Apenas segundos le bastan al granizo para llevarse el esfuerzo de muchos laburantes y dejar sólo impotencia.

Nació en una finca de Ingeniero Giagnoni. Creció allí, se casó allí y partió de allí para volver sólo en impostergables ocasiones familiares (cumpleaños, muertes, navidades). De niño supo lo que era trabajar desde el alba. Hizo todo lo que hace un laburante de la tierra en el rubro viñatero: abrir surcos, atar, podar, sulfatar, regar, cosechar. Por entonces esto no era considerado trabajo infantil, mucho menos explotación. Era lo que había que hacer como parte de una dinámica familiar que no se discutía. Todos para uno y uno para todos, como correspondía al mandato paterno, ese que tenía firmes raíces en la añorada Italia.
Aquel niño dejó de ser niño en un trayecto en el que observaba, sobre todo sentía, cómo la película rara vez tenía final feliz. Digamos que el producto de tanto esfuerzo nunca tenía una recompensa acorde al sudor invertido. Pero también en ese periplo conoció a su mujer, al amor lo tradujo en tres hijos y al menos sintió que el cansancio repetido, el trabajo “embrutecedor” como lo definió un día, tenía algún sentido. Alimentar a su familia era el mejor empujón que necesitaba para enfrentar el yugo cotidiano.

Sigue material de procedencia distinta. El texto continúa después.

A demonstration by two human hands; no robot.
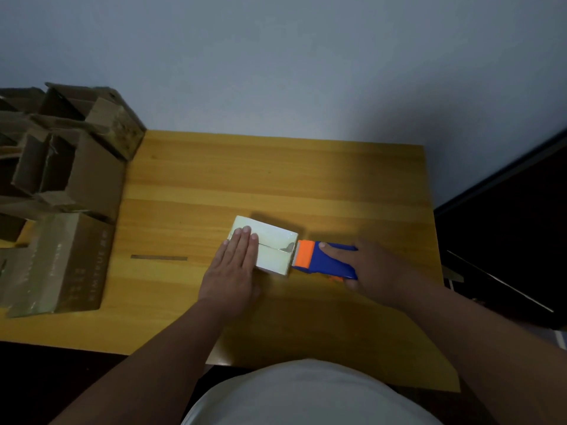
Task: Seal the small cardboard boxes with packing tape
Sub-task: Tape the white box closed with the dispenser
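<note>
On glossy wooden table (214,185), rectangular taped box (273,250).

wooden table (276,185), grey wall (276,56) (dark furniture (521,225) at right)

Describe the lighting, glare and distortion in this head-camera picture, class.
Head view: dim overall; glare washes the small box almost white under the left hand; the right hand holding the tape dispenser is slightly soft; the table edges splay from wide-angle distortion.
</note>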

Entre las buenas y las malas, fue testigo de cómo el enemigo más temido del obrero rural, el implacable granizo, se llevaba en segundos todas las mañanas, las tardes y las noches de ponerle el cuerpo a la tierra con la expectativa, la más elemental, de llegar a la cosecha como se llega al podio a recibir un merecido premio.
Hasta que un día el tipo dijo basta. El tipo, mi padre, años después reconocería: “Creo que haber dejado el trabajo de la tierra fue la mejor decisión que tomé en mi vida. Es muy sacrificado y muy ingrato, muy ingrato”.

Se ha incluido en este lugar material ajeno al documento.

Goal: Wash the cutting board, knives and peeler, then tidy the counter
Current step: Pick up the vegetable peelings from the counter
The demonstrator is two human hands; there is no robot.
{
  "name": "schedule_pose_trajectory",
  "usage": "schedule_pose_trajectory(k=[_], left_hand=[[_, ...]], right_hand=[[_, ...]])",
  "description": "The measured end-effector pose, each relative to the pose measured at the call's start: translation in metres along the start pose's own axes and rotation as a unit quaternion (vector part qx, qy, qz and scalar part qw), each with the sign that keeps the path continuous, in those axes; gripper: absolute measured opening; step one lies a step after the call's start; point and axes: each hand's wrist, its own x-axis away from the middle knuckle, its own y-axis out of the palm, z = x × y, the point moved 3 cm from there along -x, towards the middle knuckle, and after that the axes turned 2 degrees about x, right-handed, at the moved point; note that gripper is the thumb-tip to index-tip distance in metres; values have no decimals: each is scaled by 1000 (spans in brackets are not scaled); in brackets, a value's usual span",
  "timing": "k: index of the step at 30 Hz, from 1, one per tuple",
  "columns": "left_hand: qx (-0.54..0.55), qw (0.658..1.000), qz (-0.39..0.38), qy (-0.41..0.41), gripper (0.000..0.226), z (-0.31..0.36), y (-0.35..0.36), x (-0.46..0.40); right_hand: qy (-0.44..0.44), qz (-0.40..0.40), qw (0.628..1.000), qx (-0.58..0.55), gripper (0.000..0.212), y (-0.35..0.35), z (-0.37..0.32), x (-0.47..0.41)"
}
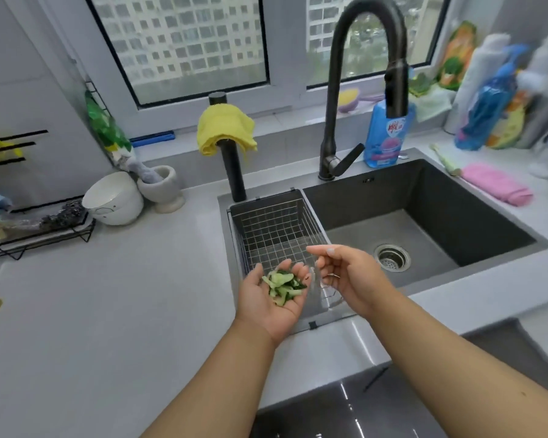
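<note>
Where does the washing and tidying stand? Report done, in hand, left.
Done: none visible; no cutting board, knives or peeler in view, so washing can't be judged. In hand: left hand cups green peelings over the wire basket; right hand hangs open. Left: dump the peelings; pink cloth lies out.

The sink (456, 216) looks like matt dark grey metal, its drain (392, 257) shiny steel, and the basket (276, 229) thin bright wire. The faucet (361, 74) is matt black; the counter (108, 311) is smooth, pale and faintly glossy. The yellow cloth (225, 128) and pink cloth (497, 184) look soft and napped.
</note>
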Motion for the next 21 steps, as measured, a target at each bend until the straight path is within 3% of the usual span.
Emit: schedule_pose_trajectory(k=[13, 21], left_hand=[[-104, 984, -46, -135, 47, -249, 119, -36], [-143, 973, -21, -180, 47, -384, 153, -49]], right_hand=[[-28, 250, 965, -74, 26, -263, -63, 96], [13, 357, 929, -92, 24, -412, -60, 153]])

El recuerdo personal no es caprichoso ni casual. Revive cada vez que como periodista me toca escribir o titular notas como las del domingo: “Feroz granizo causó graves daños en el Este”, “Granizo: pérdidas millonarias en cultivos y viviendas sufrió Junín”, “Declaran la emergencia económica”. O ponerle cifras a ese cuadro desolador: casi $100 millones de pérdidas, 1.000 viviendas dañadas, 7.000 hectáreas afectadas, etc.
Como siempre en estos casos, veo a esos productores que, dando el testimonio de lo que pasó, no pueden impedir frente a una cámara que se les deslice una lágrima de impotencia. Imposible no sentir empatía frente a ese dolor sin imposturas. Imposible no pensar, viejo, que tomaste una sabia decisión. Aunque aquellos que se quedan piensen lo contrario.